Please help in this assignment:
Prove the existence of 11 consecutive compounded numbers.
japiga wrote:Prove the existence of 11 consecutive compounded numbers.
japiga wrote:Possible I have solution, but I would like to be confirmed from others.
(n+2)!+2, (n+3)!+3, (n+4)!+4, (n+5)!+5, (n+6)!+6, (n+7)!+7, (n+8)!+8, (n+9)!+9, (n+10)!+10, (n+11)!+11 and (n+12)!+12 , since each number could be extracted by a number in the brackets and divided what it should be a prove that number is not prime, but opposite of the prime (I coined it as compounded number). Do you think it is true?
For n=1
1*2*3+2=2*(1*3+1)=2*4, the result is compounded number since it is divided by 2;
1*2*3*4+3=3*(1*2*3*4+1)=3*25, the result is compounded number since it is divided by 3;
1*2*3*4*5+4=4*(1*2*3*4*5+1)=4*81, the result is compounded number since it is divided by 4, ……
and the last one
1*2*3*4*5*6*7*8*9*10*11*12*13+12=12*(1*2*3*4*5*6*7*8*9*10*11*13+12)= some number but divided by 12.
This should be proved!
japiga wrote:Yes, they are consecutive numbers, it is provided by the second part of the "compounded" number, e.g. (n+2)!+2 by ..+2, ..+3, ..+4, ..+5,.... ..+12.

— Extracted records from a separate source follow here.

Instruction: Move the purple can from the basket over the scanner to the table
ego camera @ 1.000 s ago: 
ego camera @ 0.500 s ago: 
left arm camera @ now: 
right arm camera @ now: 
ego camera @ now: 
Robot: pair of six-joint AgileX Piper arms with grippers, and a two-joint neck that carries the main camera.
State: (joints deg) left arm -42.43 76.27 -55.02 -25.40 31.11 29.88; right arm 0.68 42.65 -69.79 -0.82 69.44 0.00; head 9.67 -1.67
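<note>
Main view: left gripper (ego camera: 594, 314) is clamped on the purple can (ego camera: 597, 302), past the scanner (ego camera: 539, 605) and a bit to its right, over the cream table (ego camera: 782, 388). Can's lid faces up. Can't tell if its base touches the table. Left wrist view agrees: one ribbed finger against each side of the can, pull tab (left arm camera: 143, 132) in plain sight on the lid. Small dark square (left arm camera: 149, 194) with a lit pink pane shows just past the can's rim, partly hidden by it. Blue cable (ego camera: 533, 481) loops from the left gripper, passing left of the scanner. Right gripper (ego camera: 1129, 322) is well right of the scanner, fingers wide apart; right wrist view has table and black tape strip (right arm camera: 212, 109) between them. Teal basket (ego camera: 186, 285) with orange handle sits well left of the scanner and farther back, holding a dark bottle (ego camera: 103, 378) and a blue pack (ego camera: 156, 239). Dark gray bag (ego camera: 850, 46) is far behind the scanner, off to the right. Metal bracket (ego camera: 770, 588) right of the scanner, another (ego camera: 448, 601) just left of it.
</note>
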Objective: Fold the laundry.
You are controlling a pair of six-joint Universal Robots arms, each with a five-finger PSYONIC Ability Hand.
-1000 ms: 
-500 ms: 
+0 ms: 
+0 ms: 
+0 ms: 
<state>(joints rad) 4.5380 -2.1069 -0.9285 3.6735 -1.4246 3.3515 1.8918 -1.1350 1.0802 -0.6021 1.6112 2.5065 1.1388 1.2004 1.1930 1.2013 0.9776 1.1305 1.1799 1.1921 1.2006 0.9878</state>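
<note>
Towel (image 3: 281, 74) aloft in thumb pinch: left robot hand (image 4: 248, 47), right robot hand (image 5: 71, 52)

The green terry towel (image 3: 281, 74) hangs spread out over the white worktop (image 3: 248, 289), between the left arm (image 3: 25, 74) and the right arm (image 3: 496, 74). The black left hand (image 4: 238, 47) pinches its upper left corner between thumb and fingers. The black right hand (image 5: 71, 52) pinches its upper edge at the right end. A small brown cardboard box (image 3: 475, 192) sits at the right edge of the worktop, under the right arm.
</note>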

japiga wrote:(n+2)!+2, (n+3)!+3, (n+4)!+4, (n+5)!+5, (n+6)!+6, (n+7)!+7, (n+8)!+8, (n+9)!+9, (n+10)!+10, (n+11)!+11 and (n+12)!+12
japiga wrote:Or, possible this should be solution:
12!+2, 12!+3, 12!+4, 12!+5, 12!+6, 12!+7, 12!+8, 12!+9, 12!+10, 12!+11 and 12!+12 , (total 11 consecutive numbers) since each number could be extracted by a number behind the “+” (e.g. +2, +3, +4….+12) and divided with the same number 2, 3, 4, 5,…. 12 respectively what it should be a prove that number is not prime, but opposite of the prime (I coined it as compounded number). Do you think that now it is true?